Taking a daily walk in the early morning or as the sun is setting could provide you with remarkable results in managing AFS. Walking increases your blood circulation, clears your mind, boosts your mood, provides you with energy, reduces the stress hormones whirling in your blood, and best of all, improves your sleep.
Take the stairs at work, and use your break time to walk outdoors if possible. If you are in need of talking with a co-worker, why not utilize that time and also walk? You will be able to return to your workstation feeling refreshed and with a clear mind.
Physical activity in nature is far more pleasing to the mind than walking on a treadmill. Enjoy nature, and allow your mind to comprehend the beauty all around. It truly will reduce your stress and anxiety levels if you do it often.
Note that in advanced stages of adrenal fatigue, exercise may not make you feel better and can, in fact, worsen your fatigue if overdone. If you have AFS, focus on gentle exercise.
Balancing Work and Stress
Whether you are a college student who feels like you are living under one deadline after another, an overwhelmed father who works sixty hours a week, or a busy mom driving your kids around to school and extracurricular activities, you are bound to face stress. While it is important to achieve great results at work and prioritize your family, properly caring for your mental and physical health is just as essential.
A healthy diet management strategy should consist of whole foods, physical activity, and perhaps some supplements. In addition, working to reduce stress in other ways helps produce optimum results.

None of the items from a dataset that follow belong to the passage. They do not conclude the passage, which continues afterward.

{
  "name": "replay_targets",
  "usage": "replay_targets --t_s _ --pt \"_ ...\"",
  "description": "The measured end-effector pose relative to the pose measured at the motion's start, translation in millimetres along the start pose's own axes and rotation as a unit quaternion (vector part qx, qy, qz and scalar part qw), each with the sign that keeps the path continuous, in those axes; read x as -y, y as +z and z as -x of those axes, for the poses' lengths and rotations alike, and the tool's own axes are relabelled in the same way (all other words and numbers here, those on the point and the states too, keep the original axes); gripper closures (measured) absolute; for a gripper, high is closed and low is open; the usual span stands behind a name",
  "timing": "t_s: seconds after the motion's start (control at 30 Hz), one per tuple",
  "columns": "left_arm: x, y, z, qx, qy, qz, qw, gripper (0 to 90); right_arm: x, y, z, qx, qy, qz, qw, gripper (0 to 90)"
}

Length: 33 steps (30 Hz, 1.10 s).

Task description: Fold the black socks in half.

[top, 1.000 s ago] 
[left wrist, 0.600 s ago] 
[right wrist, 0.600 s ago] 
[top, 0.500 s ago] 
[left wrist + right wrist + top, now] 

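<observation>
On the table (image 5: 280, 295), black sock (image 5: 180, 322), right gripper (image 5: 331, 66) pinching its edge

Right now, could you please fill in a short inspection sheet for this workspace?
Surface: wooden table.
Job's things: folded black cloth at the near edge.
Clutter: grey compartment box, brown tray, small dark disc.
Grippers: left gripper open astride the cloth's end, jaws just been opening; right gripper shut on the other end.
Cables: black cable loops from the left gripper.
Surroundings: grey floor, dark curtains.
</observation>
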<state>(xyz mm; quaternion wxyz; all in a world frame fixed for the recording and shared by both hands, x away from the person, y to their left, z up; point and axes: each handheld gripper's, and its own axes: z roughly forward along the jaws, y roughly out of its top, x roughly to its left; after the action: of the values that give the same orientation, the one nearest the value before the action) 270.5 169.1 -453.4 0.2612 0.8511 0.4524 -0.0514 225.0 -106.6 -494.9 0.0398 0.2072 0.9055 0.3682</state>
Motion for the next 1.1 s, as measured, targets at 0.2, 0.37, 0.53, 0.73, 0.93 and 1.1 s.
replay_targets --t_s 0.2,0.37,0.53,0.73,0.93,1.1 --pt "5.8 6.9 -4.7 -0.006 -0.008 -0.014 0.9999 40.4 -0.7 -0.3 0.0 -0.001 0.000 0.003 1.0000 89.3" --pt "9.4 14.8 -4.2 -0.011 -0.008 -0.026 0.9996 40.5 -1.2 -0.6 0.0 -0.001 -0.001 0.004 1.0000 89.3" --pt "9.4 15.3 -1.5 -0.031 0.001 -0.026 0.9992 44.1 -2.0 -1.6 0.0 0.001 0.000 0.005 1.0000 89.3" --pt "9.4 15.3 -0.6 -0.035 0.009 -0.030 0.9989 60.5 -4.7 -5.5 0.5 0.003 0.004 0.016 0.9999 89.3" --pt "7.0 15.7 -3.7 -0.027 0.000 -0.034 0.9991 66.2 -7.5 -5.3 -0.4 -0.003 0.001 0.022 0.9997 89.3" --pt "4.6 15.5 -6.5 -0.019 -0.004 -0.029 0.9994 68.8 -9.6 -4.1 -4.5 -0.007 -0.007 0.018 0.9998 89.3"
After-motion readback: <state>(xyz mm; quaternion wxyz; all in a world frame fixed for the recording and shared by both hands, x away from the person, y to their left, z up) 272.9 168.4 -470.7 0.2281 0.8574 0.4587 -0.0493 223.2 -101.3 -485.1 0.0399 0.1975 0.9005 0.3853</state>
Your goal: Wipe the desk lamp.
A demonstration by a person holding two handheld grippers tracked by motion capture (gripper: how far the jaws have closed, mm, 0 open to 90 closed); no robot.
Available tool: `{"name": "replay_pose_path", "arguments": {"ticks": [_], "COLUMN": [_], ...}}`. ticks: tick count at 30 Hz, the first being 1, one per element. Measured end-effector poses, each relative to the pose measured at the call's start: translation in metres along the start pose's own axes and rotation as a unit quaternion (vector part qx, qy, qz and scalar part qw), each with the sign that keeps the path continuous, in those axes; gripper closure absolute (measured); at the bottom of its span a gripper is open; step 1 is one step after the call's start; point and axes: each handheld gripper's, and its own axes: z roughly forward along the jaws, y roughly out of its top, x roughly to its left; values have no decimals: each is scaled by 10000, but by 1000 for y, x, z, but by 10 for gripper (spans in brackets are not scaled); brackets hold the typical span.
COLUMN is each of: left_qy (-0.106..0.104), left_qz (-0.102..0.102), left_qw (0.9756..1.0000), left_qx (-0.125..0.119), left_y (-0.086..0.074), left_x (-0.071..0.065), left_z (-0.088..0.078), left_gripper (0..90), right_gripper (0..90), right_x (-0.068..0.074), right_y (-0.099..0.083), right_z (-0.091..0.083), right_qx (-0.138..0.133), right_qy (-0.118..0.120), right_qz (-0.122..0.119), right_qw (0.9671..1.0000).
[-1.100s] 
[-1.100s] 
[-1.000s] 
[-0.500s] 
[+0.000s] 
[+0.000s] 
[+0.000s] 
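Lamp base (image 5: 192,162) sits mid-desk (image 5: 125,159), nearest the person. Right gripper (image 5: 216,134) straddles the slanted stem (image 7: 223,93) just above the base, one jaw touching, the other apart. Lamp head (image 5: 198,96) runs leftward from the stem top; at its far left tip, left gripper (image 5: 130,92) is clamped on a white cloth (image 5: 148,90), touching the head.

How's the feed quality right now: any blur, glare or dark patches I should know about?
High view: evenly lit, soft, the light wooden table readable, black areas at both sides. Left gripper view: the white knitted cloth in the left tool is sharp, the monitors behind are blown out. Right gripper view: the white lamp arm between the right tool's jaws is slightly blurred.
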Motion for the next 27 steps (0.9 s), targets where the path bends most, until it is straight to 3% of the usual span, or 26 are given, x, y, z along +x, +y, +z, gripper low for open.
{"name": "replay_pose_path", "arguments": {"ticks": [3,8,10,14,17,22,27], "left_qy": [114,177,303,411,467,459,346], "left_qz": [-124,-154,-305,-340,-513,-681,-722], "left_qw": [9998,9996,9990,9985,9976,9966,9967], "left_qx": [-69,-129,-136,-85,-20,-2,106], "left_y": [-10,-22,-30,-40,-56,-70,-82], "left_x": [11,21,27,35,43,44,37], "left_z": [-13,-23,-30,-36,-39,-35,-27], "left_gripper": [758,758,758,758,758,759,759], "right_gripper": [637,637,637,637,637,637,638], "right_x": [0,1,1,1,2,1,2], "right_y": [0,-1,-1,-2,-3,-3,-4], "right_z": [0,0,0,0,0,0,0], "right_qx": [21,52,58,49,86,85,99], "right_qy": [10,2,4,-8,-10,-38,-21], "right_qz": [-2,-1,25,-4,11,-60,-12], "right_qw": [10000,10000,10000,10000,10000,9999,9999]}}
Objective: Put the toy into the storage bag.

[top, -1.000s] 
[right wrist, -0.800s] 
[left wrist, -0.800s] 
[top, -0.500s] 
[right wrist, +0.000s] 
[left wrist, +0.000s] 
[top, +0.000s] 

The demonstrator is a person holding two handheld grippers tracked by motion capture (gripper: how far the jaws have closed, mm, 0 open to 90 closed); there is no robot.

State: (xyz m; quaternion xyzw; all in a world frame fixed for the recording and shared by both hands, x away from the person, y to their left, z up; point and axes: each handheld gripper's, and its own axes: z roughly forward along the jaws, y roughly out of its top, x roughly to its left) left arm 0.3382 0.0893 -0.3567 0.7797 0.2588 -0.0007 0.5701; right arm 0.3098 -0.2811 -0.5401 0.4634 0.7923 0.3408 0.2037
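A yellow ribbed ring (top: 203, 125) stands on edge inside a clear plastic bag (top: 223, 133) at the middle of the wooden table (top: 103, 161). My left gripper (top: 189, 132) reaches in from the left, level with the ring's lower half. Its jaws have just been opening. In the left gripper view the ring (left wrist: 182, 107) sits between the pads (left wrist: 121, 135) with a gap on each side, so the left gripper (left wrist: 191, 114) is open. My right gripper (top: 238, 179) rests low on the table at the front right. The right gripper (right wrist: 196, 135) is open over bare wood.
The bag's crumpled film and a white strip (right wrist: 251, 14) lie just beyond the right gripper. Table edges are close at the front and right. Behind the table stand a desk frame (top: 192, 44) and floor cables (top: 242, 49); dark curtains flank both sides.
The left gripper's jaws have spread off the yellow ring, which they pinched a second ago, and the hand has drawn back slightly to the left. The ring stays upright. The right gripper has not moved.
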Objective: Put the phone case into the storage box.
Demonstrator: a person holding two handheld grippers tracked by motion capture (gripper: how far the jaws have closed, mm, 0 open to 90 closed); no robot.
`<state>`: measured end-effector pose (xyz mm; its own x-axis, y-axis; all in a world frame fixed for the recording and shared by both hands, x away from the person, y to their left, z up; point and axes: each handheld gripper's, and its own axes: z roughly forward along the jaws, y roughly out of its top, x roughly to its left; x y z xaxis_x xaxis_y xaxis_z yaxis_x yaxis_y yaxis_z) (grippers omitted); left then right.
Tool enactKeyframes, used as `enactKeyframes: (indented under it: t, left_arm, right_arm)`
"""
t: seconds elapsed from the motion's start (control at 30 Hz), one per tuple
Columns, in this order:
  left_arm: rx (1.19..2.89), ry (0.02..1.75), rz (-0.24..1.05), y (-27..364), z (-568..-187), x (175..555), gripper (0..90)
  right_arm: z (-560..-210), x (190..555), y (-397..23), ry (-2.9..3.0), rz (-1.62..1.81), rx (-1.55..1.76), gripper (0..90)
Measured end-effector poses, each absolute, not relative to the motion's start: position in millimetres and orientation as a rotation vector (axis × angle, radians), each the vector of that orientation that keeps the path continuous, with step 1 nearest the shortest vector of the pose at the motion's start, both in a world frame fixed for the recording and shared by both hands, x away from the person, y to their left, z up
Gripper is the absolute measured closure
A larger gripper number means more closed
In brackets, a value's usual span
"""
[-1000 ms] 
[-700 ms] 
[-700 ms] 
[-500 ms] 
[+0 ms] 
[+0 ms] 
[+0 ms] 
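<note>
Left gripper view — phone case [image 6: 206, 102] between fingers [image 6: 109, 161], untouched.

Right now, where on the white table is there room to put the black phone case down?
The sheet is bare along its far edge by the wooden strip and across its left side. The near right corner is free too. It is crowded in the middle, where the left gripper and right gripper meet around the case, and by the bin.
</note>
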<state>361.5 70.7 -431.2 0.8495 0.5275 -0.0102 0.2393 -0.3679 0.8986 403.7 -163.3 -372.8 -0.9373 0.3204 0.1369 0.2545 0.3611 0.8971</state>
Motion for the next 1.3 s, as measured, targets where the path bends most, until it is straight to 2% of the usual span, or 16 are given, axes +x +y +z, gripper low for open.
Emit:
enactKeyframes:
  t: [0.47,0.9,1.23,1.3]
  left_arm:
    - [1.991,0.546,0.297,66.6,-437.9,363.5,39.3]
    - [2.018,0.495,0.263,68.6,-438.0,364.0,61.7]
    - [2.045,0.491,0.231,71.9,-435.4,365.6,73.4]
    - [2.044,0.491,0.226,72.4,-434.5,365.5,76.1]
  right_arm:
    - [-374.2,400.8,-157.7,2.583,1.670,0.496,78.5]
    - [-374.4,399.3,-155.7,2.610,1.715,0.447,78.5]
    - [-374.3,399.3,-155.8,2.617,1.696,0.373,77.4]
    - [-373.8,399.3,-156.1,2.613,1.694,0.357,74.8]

While stress during final examination week won’t bring about devastating health consequences, encountering a high level of stress every single day could eventually cause damage to your physical and mental health. For that, it’s important that you balance your work, family, and self-care properly.
Holistic Tips to Reduce Stress
- Get a sufficient amount of sleep every night.
- Take afternoon power naps if possible.
- Practice physical activity such as brisk walking.
- Reduce if or eliminate caffeine (coffee, some tea).
- Drink herbal teas such as chamomile, peppermint, or ginger.
- Stay properly hydrated.
- Remove alcoholic beverages from your diet.
- Eat a diet high in fruits and vegetables.
- Reduce the amount of processed food you eat daily.
- Spend time outdoors without electronics.
- Use stress relieving essential oils such as peppermint or lavender.
- Take Epsom salt baths once a week.
- Indulge yourself with a good massage.
- Get your daily tasks outlined and organized.
- Allow yourself to make mistakes; relax.
- Eat more healthy fats such as extra virgin olive oil, coconut oil, or nuts.
- Sit and observe the sunrise or sunset.
- Take time off for yourself.
With a little effort, using these and other tips to reduce stress can help give your body and mind more time and space to focus on proper diet management, and they can improve your health overall.
© Copyright 2017 Michael Lam, M.D. All Rights Reserved.
Dr. Lam’s Key Question
How does removing certain foods and drinks from your diet help you better manage AFS?
Some foods and drinks, like caffeine (coffee, some teas), alcohol, processed food and even food extremely high in sugar, could all stale your management of AFS. Instead, eat a diet full of healthy fats (olive oil, nuts), fruits, vegetables, and proteins to ensure proper care of your body.